Sabzian

Un flic (Jean-Pierre Melville, 1972)

Wednesday, July 26, 2017 - 21:00 to 22:45
Cinematek (Ledoux), Brussels

 

“The only feelings mankind has ever inspired in policemen are those of indifference and derision...” 

« Les seuls sentiments que l’homme ait jamais été capable d’inspirer au policier sont l’ambiguïté et la dérision… » 

François-Eugène Vidocq

 

“Melville transformed the American Crime Film into a uniquely stylish series of existential crime and police procedurals.
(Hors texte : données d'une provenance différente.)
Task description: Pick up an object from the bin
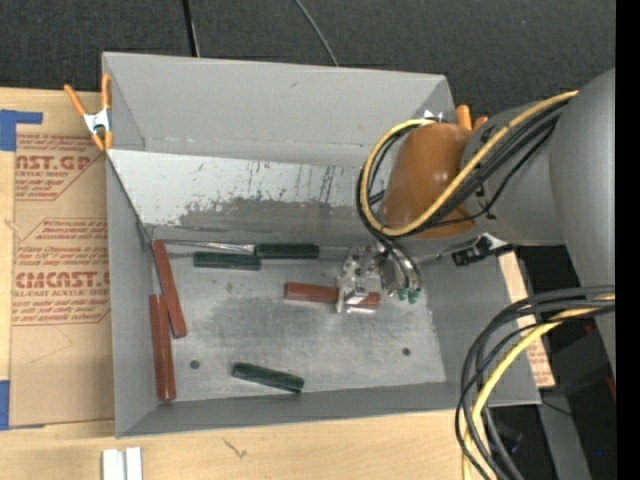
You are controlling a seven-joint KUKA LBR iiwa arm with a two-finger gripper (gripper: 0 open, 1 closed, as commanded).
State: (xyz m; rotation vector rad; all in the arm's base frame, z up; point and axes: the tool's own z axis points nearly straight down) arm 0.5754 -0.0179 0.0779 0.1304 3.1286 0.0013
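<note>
- Three reddish-brown sticks (168, 288) (160, 348) (308, 292) are lying in the bin (270, 108), two by its left wall.
- Three dark green sticks (227, 261) (286, 251) (267, 376) are lying there, two near its back wall.

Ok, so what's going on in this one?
The arm's gripper sits low in the grey bin, at the right end of a red-brown stick lying mid-floor. Whether it has hold of that stick cannot be told. Two other red-brown sticks lie along the left wall. Two dark green sticks lie near the back, and a third green stick near the front.
</note>
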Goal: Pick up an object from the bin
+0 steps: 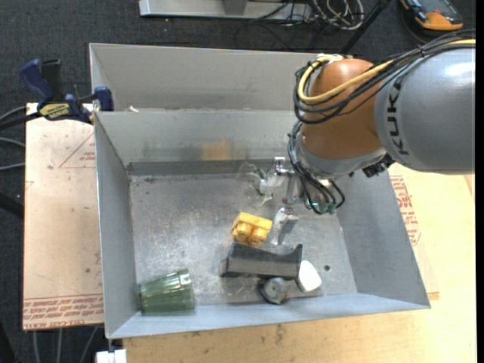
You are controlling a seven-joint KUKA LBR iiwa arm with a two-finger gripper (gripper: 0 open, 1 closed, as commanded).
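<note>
This looks like a robotics lab or test workshop. An industrial arm [423, 112] marked KUKA, strung with yellow and black wiring [308, 89], reaches from the right over a grey metal bin [113, 225]. Dark carpet floor [45, 21] surrounds it. At the far side lie loose cables [340, 2], a metal stand base [219, 4] and an orange-and-black device [431, 10].

On my feed I've got the rounded silver-grey metal arm link [442, 108], with black KUKA lettering [394, 119] down its side. The wrist wears a glossy orange dome-shaped cover [340, 112], and a bundle of yellow and black cables [308, 89] loops across it. Below that, dark and green wires [324, 199] curl beside the slim bare-metal claw [285, 225].
</note>
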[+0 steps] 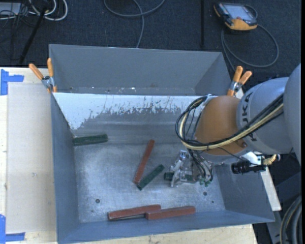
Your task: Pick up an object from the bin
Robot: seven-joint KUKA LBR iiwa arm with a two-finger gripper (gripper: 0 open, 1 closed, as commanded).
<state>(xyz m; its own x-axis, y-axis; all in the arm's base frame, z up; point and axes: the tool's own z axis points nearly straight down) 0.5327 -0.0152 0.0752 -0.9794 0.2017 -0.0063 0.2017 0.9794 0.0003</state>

Every iconic American cliché is retooled as a stylized signifier. And plenty of Americans borrowed back. I’m guessing Michael Mann’s Heat is a version of Un flic. Walter Hill, Scorcese and Tarentino all owe him a debt.”

Robin Menken

 

Un flic apparait bien comme une œuvre tout à fait spéciale, et hantée par une idée terminale, celle de la mort. Le cinéaste y livrait non seulement sa dernière approche maniériste, poussée à l’extrême il est vrai, mais aussi son dernier regard sur la vie fantasmée de ces personnages devenus l’ombre d’eux-mêmes. Car Un flic parle de cela, constamment, à chaque instant, tapi dans tous les coins de son récit. Le scénario est réduit à sa plus simple expression, recentrant ses efforts autour d’un nœud diégétique ramassé et dégraissé de toute part, ramenant dès lors la durée du film à 90 minutes à peine. Durant tout ce temps, Melville reproduit un schéma qu’il connait et maîtrise à la perfection : des hommes se livrent à un casse mémorable pour enfin trouver la mort dans leur ultime confrontation avec la police. Rien de plus. Mais tout est ramené à sa fonction première, son idée fixe : faire du cinéma, créer le spectacle total, enlever à ses personnages toute épaisseur humaine. Pour la seule fierté de faire du pur divertissement, du pur cinéma.”